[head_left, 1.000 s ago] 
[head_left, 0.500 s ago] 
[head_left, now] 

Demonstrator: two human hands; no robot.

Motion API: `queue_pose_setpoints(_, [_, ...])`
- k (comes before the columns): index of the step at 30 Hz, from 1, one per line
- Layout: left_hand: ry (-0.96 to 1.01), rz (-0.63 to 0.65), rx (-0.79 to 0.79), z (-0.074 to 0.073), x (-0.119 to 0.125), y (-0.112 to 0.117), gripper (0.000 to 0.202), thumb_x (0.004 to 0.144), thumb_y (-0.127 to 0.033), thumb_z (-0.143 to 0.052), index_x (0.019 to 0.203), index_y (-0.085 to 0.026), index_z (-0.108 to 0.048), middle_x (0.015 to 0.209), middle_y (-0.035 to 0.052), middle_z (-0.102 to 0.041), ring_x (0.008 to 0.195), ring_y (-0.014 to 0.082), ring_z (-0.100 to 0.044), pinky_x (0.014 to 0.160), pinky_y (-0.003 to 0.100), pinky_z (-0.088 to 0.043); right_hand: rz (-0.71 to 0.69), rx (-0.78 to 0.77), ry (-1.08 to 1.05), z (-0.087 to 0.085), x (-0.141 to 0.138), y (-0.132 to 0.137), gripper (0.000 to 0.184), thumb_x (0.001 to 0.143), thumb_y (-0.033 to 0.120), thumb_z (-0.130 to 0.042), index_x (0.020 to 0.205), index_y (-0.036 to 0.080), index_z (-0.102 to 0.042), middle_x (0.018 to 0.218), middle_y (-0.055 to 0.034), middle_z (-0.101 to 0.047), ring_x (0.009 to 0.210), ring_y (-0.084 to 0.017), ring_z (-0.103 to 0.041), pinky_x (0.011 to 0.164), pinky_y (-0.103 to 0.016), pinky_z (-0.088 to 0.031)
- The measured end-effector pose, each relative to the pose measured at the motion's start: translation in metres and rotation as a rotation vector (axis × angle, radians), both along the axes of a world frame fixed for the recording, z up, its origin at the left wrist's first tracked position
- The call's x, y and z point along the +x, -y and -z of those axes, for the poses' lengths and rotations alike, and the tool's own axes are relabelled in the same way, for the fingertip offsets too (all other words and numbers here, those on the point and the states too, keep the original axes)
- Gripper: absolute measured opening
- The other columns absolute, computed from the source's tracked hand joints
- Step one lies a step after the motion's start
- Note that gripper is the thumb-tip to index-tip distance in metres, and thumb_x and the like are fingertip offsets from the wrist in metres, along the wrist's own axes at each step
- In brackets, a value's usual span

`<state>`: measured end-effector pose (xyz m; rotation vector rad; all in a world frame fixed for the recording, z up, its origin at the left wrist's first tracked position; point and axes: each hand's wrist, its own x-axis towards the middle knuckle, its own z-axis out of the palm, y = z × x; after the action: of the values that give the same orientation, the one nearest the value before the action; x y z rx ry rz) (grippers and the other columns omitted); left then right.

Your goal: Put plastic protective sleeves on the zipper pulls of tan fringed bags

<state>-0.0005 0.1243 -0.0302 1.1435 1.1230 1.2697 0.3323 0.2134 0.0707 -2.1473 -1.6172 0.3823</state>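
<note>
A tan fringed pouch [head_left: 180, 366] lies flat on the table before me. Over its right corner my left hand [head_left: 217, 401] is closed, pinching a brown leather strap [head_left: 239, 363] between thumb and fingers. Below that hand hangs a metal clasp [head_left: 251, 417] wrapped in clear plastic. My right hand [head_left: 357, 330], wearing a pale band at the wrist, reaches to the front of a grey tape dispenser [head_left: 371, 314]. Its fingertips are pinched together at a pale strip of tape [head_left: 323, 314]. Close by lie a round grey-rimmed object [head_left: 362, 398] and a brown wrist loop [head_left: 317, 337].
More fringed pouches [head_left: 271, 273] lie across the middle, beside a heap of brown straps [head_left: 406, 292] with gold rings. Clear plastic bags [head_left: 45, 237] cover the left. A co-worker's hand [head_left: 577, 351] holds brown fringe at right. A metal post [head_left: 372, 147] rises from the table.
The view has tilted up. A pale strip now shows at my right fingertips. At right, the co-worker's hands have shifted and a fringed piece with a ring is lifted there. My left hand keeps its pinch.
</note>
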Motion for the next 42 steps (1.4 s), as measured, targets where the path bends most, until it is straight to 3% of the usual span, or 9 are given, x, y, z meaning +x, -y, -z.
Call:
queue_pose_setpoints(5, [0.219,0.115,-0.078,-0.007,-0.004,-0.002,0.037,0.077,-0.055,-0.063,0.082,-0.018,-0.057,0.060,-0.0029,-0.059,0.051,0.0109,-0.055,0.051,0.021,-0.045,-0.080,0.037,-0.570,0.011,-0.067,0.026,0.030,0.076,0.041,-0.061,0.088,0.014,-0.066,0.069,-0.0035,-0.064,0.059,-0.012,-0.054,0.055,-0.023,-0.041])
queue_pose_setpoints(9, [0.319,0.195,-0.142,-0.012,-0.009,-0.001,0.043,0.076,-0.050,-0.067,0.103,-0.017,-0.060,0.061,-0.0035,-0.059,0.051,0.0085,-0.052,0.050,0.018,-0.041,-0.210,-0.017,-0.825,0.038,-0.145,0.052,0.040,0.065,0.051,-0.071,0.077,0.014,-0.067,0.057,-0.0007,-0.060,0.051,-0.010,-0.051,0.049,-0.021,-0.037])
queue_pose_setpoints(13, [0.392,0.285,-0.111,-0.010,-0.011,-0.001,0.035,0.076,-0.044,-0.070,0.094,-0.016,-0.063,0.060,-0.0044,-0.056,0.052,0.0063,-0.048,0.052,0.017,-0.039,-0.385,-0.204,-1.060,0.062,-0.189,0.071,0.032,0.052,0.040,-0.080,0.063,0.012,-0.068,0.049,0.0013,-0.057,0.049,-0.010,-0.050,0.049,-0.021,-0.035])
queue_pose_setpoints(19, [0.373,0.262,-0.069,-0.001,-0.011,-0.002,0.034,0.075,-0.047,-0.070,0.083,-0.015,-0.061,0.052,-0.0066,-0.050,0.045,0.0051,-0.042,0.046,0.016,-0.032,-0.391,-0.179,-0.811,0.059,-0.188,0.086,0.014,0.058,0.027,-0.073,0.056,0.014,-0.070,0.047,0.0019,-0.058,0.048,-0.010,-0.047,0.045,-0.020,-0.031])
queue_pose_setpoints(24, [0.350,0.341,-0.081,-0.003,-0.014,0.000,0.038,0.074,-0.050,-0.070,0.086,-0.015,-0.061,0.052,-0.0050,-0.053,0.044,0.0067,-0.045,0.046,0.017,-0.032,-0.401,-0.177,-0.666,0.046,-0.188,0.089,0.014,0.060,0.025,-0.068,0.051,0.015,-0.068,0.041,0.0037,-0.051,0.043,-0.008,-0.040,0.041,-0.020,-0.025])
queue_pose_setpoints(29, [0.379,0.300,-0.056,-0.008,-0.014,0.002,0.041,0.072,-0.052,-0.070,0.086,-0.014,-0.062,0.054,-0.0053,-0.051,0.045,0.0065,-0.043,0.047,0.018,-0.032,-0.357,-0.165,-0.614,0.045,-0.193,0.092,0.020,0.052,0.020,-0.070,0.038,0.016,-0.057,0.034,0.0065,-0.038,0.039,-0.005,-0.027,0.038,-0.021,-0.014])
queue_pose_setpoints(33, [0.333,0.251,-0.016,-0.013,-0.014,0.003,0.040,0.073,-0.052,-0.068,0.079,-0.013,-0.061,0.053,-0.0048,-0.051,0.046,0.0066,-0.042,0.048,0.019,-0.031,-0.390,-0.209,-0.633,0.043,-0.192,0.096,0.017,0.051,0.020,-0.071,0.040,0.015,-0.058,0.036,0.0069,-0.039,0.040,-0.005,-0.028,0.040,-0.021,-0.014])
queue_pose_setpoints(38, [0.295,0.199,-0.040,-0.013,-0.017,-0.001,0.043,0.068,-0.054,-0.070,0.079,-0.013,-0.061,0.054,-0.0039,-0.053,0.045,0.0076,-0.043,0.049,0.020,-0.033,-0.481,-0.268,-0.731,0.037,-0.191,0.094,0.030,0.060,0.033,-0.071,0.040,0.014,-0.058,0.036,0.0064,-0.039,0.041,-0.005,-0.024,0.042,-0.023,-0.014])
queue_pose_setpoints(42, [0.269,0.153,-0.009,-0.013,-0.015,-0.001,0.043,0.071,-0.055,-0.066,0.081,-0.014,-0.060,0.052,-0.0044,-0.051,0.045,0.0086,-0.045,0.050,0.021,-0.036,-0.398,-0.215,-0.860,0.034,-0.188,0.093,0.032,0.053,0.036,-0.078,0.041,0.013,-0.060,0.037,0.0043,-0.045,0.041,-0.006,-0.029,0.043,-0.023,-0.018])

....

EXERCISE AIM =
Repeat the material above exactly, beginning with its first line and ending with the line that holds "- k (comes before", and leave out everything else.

OUTPUT OF THE TASK =
[head_left, 1.000 s ago] 
[head_left, 0.500 s ago] 
[head_left, now] 

Demonstrator: two human hands; no robot.

Motion API: `queue_pose_setpoints(_, [_, ...])`
- k (comes before the columns): index of the step at 30 Hz, from 1, one per line

This exercise is now finished, and nothing remains to add.